Add Profiling Code

EikanWang · EikanWang · commit 85c8f18813c0 · 2020-09-02T20:44:09.000-07:00
diff --git a/cmake/CPU.cmake b/cmake/CPU.cmake
@@ -30,6 +30,14 @@ ELSE()
   set(CMAKE_CXX_FLAGS "${CMAKE_CXX_FLAGS} -O2 -DNDEBUG")
 ENDIF()
 
+IF("${IPEX_DISP_OP}" STREQUAL "1")
+  set(CMAKE_CXX_FLAGS "${CMAKE_CXX_FLAGS} -DIPEX_DISP_OP")
+ENDIF()
+
+IF("${IPEX_PROFILE_OP}" STREQUAL "1")
+  set(CMAKE_CXX_FLAGS "${CMAKE_CXX_FLAGS} -DIPEX_PROFILE_OP")
+ENDIF()
+
 # ---[ Build flags
 set(CMAKE_C_STANDARD 11)
 set(CMAKE_CXX_STANDARD 14)
diff --git a/scripts/cpu/gen-dense-cpu-ops.py b/scripts/cpu/gen-dense-cpu-ops.py
@@ -517,16 +517,19 @@ def is_conv_overrideable_func(fname):
             # Gen definition code for cpp file
             code = '{} {{\n'.format(cpp_func_str_cpp)
 
-            # Gen profile info
-            code += '#if defined(_DEBUG)\n'
+            # Gen OP Name
+            code += '#if defined(IPEX_DISP_OP)\n'
             code += '  printf("{}::{}\\n");\n'.format(_IPEX_OP_FUNC_NS, cpp_sig.def_name)
             code += '#endif\n'
+
+            # Gen profile info
             profiler_inputs = []
             for param in cpp_sig.input_params:
                 if param.core_type in ['Tensor', 'Scalar']:
                     profiler_inputs.append(param.name)
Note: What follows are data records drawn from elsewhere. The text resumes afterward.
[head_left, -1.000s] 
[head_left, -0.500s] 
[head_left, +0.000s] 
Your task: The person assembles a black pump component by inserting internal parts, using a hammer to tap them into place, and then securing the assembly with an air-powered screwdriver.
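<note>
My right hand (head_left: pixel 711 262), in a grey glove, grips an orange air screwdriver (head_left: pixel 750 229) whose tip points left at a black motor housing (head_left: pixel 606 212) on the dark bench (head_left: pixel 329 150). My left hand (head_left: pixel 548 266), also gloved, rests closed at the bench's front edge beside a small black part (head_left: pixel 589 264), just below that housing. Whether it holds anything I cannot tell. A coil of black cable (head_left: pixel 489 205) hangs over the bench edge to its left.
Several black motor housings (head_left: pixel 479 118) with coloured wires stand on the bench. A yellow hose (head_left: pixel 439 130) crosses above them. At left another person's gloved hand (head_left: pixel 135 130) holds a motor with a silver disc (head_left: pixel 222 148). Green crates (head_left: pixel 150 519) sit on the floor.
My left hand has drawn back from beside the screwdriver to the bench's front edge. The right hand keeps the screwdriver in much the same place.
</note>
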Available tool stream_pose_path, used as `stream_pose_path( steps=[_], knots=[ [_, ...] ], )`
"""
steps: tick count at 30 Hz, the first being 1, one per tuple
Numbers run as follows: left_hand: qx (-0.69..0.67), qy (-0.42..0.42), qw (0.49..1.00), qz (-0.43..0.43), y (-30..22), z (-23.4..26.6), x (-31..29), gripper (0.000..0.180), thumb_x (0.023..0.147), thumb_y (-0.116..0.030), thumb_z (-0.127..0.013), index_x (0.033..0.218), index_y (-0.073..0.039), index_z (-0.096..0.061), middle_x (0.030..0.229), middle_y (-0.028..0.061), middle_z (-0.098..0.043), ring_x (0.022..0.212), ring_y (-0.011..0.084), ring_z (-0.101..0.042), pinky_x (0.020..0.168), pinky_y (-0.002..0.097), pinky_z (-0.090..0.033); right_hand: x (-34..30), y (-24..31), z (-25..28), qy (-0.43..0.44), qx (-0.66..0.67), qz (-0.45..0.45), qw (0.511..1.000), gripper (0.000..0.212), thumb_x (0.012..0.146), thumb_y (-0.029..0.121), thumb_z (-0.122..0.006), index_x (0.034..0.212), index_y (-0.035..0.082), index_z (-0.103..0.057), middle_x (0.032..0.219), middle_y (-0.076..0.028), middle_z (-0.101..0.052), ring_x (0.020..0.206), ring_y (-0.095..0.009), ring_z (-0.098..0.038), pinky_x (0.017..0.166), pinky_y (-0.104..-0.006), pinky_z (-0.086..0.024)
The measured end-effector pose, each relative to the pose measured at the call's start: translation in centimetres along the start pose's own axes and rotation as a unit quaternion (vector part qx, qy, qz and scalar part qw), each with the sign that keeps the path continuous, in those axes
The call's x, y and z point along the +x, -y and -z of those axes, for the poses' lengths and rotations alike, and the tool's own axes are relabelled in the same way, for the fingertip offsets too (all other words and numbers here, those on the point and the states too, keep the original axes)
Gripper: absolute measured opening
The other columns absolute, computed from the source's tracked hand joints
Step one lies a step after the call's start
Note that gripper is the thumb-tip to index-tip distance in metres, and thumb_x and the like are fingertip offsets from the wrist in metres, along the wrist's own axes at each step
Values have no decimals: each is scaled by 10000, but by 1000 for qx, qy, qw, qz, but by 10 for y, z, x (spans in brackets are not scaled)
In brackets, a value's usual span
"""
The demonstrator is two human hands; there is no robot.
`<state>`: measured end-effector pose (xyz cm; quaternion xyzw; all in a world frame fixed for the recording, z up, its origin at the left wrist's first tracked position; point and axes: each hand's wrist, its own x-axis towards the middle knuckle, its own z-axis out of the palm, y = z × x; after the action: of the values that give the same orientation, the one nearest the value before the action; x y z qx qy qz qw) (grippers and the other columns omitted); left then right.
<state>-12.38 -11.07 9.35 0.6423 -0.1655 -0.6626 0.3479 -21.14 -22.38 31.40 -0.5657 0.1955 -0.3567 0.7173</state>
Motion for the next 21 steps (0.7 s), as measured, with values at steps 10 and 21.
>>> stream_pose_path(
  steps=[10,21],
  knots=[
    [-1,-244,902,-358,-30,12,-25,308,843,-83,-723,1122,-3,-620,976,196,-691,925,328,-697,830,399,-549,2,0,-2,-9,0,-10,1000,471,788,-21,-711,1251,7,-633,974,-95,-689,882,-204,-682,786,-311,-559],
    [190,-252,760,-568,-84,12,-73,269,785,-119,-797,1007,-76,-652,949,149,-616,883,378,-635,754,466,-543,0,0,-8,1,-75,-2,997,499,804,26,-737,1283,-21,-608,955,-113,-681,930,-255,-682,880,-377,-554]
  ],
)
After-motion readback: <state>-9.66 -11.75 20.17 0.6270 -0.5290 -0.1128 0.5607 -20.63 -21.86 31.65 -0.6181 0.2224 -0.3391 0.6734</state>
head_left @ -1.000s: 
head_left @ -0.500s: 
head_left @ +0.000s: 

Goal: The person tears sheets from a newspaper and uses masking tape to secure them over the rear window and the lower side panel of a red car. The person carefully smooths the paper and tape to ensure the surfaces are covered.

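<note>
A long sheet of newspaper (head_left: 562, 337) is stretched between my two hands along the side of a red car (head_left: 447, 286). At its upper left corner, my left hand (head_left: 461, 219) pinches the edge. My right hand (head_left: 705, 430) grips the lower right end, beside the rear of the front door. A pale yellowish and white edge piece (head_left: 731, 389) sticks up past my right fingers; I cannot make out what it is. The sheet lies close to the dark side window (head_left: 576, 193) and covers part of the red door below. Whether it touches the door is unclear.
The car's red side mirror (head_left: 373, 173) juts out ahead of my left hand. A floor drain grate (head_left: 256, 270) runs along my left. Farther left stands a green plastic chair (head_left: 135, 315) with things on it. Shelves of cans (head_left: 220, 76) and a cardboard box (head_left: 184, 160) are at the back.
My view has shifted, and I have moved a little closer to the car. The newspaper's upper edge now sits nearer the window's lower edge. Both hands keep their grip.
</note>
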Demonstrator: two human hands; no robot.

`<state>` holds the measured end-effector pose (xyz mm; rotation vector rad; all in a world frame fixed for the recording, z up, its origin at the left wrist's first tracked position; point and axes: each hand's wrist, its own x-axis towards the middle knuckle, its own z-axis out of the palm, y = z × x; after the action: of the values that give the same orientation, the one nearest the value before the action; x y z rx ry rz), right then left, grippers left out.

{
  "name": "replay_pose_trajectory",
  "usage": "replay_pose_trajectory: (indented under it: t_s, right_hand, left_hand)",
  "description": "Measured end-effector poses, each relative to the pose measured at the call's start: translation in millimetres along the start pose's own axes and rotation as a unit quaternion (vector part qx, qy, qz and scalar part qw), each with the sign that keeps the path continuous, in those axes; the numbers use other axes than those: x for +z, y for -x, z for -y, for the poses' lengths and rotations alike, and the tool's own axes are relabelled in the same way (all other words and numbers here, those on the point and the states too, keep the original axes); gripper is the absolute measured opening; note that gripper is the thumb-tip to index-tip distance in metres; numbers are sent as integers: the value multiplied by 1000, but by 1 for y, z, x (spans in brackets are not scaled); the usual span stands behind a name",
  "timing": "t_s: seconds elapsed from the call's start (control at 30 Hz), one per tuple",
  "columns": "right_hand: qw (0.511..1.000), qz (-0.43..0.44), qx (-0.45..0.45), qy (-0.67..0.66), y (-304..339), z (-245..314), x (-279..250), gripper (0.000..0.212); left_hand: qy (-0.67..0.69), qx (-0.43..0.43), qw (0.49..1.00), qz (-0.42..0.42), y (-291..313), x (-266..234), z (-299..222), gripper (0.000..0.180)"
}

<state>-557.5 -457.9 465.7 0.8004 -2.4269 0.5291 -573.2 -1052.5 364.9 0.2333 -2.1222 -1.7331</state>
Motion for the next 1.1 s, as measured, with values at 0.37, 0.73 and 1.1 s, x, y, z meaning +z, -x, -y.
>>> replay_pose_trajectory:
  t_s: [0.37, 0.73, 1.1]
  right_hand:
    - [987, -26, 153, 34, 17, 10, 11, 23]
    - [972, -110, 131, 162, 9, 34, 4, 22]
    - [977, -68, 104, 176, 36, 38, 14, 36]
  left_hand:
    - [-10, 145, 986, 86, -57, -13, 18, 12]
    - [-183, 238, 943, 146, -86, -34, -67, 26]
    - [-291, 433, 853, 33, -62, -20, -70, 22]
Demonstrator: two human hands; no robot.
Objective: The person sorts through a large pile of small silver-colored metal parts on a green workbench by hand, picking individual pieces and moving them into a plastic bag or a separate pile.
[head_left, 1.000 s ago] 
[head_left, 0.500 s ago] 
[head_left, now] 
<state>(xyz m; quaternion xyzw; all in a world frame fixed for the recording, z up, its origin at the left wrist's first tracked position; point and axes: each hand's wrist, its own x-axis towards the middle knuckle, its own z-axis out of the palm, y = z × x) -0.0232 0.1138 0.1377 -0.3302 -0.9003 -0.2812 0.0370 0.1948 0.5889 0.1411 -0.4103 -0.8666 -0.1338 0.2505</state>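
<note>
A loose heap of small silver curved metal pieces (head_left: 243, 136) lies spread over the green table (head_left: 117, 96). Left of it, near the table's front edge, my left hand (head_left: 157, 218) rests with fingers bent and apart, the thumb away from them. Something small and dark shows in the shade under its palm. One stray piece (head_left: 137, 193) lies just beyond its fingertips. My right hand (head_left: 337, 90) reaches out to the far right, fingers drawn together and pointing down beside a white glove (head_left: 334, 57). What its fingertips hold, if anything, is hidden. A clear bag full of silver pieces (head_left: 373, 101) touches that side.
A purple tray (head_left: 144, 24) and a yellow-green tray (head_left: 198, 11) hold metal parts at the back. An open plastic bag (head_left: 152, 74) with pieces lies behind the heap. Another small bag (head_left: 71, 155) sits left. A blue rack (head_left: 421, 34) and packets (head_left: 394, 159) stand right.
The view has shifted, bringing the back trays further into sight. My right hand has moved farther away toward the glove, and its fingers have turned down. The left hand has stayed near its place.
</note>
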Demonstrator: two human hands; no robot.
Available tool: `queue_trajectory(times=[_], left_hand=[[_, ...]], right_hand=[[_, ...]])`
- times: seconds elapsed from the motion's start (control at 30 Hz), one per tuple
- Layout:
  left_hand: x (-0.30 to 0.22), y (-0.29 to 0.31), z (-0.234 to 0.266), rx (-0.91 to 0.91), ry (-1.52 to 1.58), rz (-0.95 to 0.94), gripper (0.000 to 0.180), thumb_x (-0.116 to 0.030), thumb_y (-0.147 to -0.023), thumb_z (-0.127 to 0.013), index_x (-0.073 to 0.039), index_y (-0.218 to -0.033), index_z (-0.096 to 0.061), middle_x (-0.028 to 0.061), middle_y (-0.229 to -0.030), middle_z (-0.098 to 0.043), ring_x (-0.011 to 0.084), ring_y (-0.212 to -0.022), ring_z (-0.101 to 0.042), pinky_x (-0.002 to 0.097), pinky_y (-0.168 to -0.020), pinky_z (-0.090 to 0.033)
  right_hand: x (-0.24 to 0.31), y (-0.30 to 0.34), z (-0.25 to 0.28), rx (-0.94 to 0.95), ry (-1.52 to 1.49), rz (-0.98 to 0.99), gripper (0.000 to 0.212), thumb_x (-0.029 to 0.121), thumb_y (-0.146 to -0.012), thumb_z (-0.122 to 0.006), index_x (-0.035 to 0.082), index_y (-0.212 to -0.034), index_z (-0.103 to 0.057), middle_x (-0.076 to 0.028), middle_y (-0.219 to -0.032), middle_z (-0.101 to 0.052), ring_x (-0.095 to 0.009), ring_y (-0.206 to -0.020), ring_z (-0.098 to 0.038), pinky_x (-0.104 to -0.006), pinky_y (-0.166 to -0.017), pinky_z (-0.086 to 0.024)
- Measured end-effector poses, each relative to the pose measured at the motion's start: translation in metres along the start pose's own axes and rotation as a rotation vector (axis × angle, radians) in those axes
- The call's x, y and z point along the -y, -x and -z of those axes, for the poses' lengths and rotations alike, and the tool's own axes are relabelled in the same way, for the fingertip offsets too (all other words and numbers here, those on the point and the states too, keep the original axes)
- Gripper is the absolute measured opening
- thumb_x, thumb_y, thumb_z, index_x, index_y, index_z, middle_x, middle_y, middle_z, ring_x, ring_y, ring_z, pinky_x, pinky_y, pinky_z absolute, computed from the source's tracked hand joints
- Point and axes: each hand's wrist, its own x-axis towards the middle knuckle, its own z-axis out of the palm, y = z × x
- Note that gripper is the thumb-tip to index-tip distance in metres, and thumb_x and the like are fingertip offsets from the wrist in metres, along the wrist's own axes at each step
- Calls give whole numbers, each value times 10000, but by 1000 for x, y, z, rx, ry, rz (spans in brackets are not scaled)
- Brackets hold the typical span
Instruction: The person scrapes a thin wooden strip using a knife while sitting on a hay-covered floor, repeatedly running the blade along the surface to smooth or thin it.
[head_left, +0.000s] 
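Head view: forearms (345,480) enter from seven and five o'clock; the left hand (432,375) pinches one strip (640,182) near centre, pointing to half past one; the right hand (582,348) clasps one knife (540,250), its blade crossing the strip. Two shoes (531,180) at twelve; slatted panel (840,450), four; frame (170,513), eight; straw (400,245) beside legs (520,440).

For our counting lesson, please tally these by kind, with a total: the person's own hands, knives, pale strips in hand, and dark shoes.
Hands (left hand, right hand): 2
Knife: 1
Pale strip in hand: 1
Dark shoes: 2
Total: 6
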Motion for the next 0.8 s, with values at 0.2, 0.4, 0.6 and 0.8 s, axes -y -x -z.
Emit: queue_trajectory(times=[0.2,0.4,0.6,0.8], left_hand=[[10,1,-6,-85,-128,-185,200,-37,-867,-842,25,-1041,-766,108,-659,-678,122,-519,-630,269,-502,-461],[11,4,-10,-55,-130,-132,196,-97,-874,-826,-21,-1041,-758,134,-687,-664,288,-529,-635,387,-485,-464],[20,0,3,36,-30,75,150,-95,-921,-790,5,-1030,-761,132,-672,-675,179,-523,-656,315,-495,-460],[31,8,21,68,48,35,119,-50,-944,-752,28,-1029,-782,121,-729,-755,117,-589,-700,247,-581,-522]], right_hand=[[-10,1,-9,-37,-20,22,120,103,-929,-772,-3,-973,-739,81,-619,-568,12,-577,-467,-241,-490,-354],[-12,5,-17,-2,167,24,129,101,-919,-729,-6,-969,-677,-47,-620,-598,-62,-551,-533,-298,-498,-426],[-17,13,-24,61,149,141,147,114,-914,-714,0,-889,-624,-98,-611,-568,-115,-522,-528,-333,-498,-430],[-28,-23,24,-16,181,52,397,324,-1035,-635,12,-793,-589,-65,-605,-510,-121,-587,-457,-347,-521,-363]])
+            code += '#if defined(IPEX_PROFILE_OP)\n'
             code += '  RECORD_FUNCTION("{ns}::{name}", std::vector<c10::IValue>({{{input_names}}}), torch::autograd::Node::peek_at_next_sequence_nr());\n'.format(ns=_IPEX_OP_FUNC_NS, name=cpp_sig.def_name, input_names=', '.join(profiler_inputs))
-
+            code += '#endif\n'
 
             if is_conv_overrideable_func(cpp_sig.def_name):
                 code += '  return AtenIpexCPUDev::dil_{}({});\n'.format(cpp_sig.def_name, ', '.join([param.name for param in cpp_sig.input_params]))
diff --git a/scripts/cpu/gen-sparse-cpu-ops.py b/scripts/cpu/gen-sparse-cpu-ops.py
@@ -81,6 +81,8 @@ class AtenIpexCPUSparse {{
 #include <ATen/CPUGenerator.h>
 #include <c10/util/Exception.h>
 #include <c10/util/Logging.h>
+#include <torch/csrc/autograd/function.h>
+#include <torch/csrc/autograd/record_function.h>
 
 #include "aten_ipex_bridge.h"
 #include "ipex_sparse_tensor_impl.h"
@@ -405,6 +407,21 @@ def gen_code(self):
 
                 # Gen definition code for cpp file
                 code += '{} {{\n'.format(cpp_func_str_cpp)
+
+                # Gen OP Name
+                code += '#if defined(IPEX_DISP_OP)\n'
+                code += '  printf("{}::{}\\n");\n'.format(_IPEX_OP_FUNC_NS, cpp_sparse_sig.def_name)
+                code += '#endif\n'
+
+                # Gen profile info
+                profiler_inputs = []
+                for param in cpp_sparse_sig.input_params:
+                    if param.core_type in ['Tensor', 'Scalar']:
+                        profiler_inputs.append(param.name)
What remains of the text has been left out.